Climate action requires change in attitudes

As the world hails the success in reaching an agreement at the recently concluded climate change summit in Paris ("Historic climate change deal may signal end of fossil fuel era"; Dec 14), there is reason to be cautious. 

While the agreement does indicate that nations should try to keep the rise in global temperatures to 2 deg C or even 1.5 deg C above temperatures before the industrial revolution, the current national commitments by all nations (known as INDCs) fall far below this mark.

An important point to keep in mind is that in March, the world passed 400 parts per million (ppm) of carbon dioxide into the atmosphere, which is 50ppm above what is believed to be a safe limit to prevent disastrous climate change.

The last time the world had this much carbon dioxide in the atmosphere was between 2.6 million and 5.3 million years ago.

As a result, the world is already almost 1 deg C warmer, which is just 0.5 deg C from the lower temperature limit in the agreement.

The potential effects may be the reason why 10 of the past 12 years have been the hottest since records began 135 years ago.

The agreement is a pragmatic beginning. Climate action cannot be imposed on people or nations.

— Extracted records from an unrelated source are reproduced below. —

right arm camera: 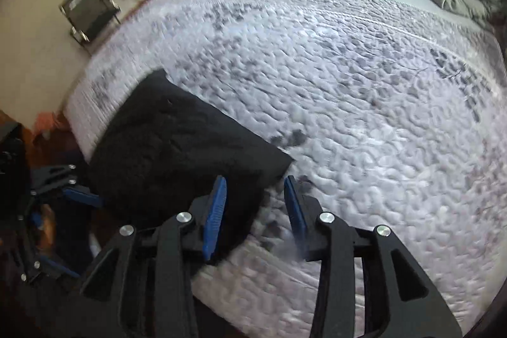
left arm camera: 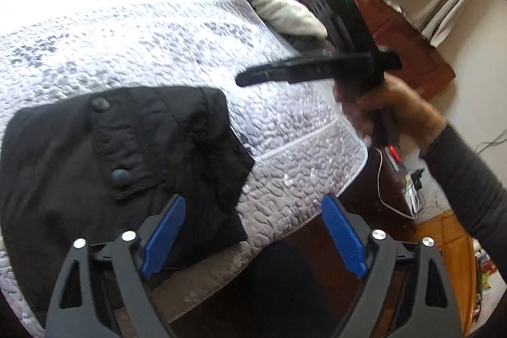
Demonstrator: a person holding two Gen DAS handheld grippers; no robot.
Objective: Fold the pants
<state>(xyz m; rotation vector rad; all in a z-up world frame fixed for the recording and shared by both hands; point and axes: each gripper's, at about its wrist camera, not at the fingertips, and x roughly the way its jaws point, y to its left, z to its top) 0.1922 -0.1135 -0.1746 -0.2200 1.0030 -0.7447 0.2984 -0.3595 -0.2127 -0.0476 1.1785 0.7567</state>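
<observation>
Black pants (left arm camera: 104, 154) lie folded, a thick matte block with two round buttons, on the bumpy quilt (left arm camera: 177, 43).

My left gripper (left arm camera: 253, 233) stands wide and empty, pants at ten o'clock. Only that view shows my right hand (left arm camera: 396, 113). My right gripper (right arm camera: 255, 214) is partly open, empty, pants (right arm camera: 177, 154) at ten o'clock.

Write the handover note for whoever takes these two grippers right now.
Left gripper: open, nothing between its fingers, above the bed's near edge.
Right gripper: open, empty, over the pants' corner.
Black pants: lying in a compact folded bundle on the quilted bedspread near the bed's corner, released by both grippers.
Done: the folding looks finished.
Left: check that the bundle is neat; tidy edges if needed.
</observation>
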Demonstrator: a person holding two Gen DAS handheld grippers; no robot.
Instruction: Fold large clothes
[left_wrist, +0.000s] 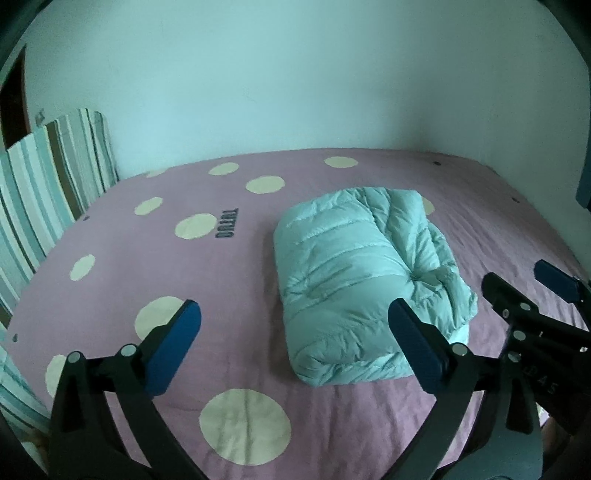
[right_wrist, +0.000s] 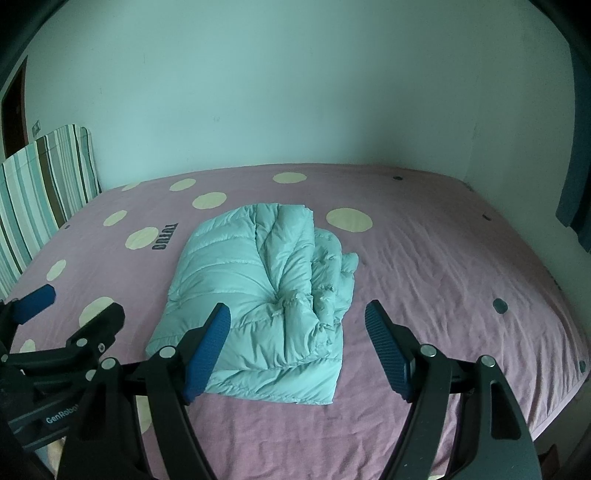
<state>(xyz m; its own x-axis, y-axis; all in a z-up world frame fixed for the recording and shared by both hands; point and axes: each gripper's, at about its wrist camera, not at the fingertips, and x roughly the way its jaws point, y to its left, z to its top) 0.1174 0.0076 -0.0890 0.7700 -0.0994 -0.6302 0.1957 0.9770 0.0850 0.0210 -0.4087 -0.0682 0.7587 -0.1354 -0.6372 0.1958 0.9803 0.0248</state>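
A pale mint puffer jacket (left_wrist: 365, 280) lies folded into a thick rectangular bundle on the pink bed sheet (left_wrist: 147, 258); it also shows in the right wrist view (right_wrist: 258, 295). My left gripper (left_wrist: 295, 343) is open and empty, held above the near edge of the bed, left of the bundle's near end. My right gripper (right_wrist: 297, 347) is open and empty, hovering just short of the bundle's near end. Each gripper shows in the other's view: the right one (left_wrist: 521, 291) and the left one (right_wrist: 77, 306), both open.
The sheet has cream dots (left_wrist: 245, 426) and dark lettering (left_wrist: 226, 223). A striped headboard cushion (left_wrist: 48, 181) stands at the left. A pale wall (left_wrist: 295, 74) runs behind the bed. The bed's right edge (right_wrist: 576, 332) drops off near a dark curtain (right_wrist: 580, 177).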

To this end, the agreement requires INDCs to be reviewed every five years, which gives flexibility for nations to change their commitments over time.

It allows for the crucial element that national actions on climate change will change as technology and, crucially, society's attitudes evolve.

There is clearly reason to be optimistic that effective climate action is possible, but this may depend more on the attitudes of society as a whole rather than agreements alone.